Apparently, in August of last year, Frank Zappa’s widow, Gail Zappa, filed an application to trademark the name “Captain Beefheart.” That application was recently approved and the trademark has apparently issued. Captain Beefheart was the nom de plume of Don Van Vliet, a frequent collaborator of Frank’s and an amazing boundary-pushing artist whose albums, particularly 1969’s Trout Mask Replica, played like blues from another planet. Frank bestowed that name to Vliet, who embodied it and used it until his death in December of 2010.
I’m guessing that the Beefheart estate is administered by the Zappa estate, or that the Zappa estate owns the entire Beefheart catalog. Otherwise, it wouldn’t make sense for Frank’s widow to claim trademark rights to a name she nor her husband ever used, even if her husband did bestow the name upon Vliet. Moreover, it is doubtful that the trademark “Captain Beefheart” would have been deemed abandoned in so short a time.

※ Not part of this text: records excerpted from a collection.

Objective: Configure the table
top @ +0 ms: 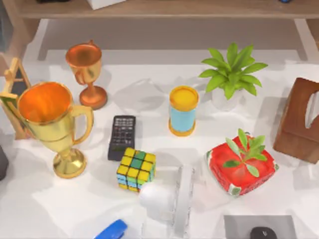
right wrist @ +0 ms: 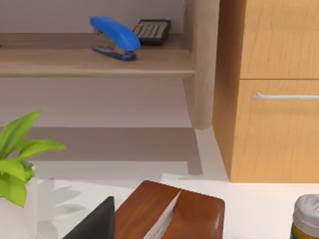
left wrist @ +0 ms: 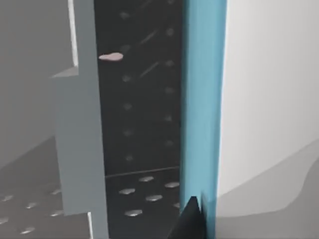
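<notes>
Table [top: 149, 99]: the broad white top under everything; it lies below my right pincer [right wrist: 97, 221] and runs ahead of it to the back wall.
Cabinet [right wrist: 279, 99]: wooden, with a bar handle, well ahead of my right pincer and off to one side.
Shelf [right wrist: 75, 62]: a light wood board, far ahead of my right pincer and higher than the tabletop.
White arm [top: 169, 199]: over the table's near edge in the top view; I cannot tell which of my arms it is.
Tissue box [right wrist: 174, 211]: brown, just beside my right pincer, standing on the table.
Gold trophy [top: 52, 124]: upright at the table's left, well apart from my right pincer.
Plant [right wrist: 17, 159]: green leaves in a white pot, near my right pincer, on the other side from the tissue box.
Red box [top: 241, 167]: a leafy sprig on top, between the plant and the near edge.
Copper trophy [top: 87, 72]: upright behind the gold trophy.
Can [top: 183, 110]: pale blue with a yellow lid, mid-table.
Cube [top: 136, 169]: coloured squares, just beside the white arm.
Calculator [top: 122, 137]: black, touching or nearly touching the cube's far side.
Stapler [right wrist: 114, 37]: blue, on the shelf, far ahead of my right pincer.
Right pincer: above the table; I cannot tell its state.
Left pincer [left wrist: 192, 219]: close against a blue upright panel [left wrist: 202, 99]; I cannot tell its state.
</notes>
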Controlling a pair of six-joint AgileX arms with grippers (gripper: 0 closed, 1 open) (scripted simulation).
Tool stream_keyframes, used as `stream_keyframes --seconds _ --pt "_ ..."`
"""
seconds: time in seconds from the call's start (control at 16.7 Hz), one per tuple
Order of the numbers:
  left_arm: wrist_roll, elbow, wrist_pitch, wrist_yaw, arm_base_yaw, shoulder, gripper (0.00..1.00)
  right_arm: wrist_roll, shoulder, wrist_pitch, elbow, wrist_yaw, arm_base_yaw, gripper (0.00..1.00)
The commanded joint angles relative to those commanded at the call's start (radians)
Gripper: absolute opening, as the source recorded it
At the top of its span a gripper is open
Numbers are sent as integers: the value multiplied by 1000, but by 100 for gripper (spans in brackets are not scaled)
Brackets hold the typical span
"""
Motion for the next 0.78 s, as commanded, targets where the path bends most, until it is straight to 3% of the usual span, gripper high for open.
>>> stream_keyframes --seconds 0.48,0.78 --pt "-9 79 -9 -26 -31 70 0 0 0 0 0 0 0 100" --pt "-9 79 -9 -26 -31 70 38 0 0 0 0 0 0 100"
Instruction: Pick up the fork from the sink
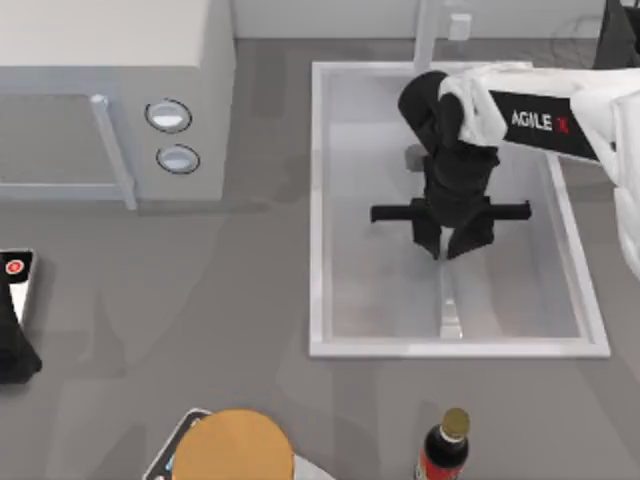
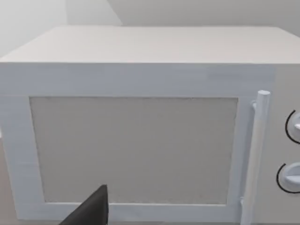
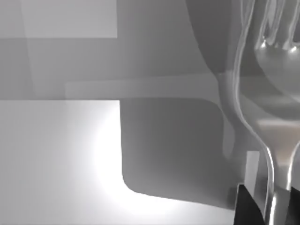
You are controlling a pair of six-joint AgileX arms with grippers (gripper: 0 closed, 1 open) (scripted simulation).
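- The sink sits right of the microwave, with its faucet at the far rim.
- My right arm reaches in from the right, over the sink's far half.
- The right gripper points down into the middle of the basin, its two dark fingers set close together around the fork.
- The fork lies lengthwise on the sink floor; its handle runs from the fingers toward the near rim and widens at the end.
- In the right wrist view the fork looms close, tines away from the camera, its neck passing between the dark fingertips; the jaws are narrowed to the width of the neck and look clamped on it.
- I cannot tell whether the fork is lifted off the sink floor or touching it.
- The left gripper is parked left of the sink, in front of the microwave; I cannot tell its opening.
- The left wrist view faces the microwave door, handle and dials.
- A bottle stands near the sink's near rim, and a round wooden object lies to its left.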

Fans of Captain Beefheart are slightly worried due to Gail’s litigious nature (or the litigious nature of the estate’s lawyers who may have been given carte blanche by Gail). In 2008, Gail sued a small Frank Zappa-themed German festival, in an effort to force them to change the name of their Zappanale gala, to remove the Zappa-esque mustache from their promotional materials, and to knock down the statue of Frank in the city center. Ridiculous demands – and thankfully a German court ultimately agreed and the suit was defeated. Apparently Gail gets her litigiousness from her deceased husband, who according to some sources actually once sued Vliet in an effort to reclaim the name Captain Beefheart. Truly sad that someone with a successful career and a money-generating catalog (Frank) would sue his high-school buddy (Vliet) in an effort to wrest away the name under which the later had been performing for decades.
For you trademark application enthusiasts out there, the trademark application was registered in the “Computer & Software Products & Electrical & Scientific Products” category, and references such possible Beefheart products as sunglasses, journals, video games, and mobile phone graphics. Sounds neat. I just hope that Vliet’s widow and/or his estate is on board with this move, as otherwise it is an obvious powergrab.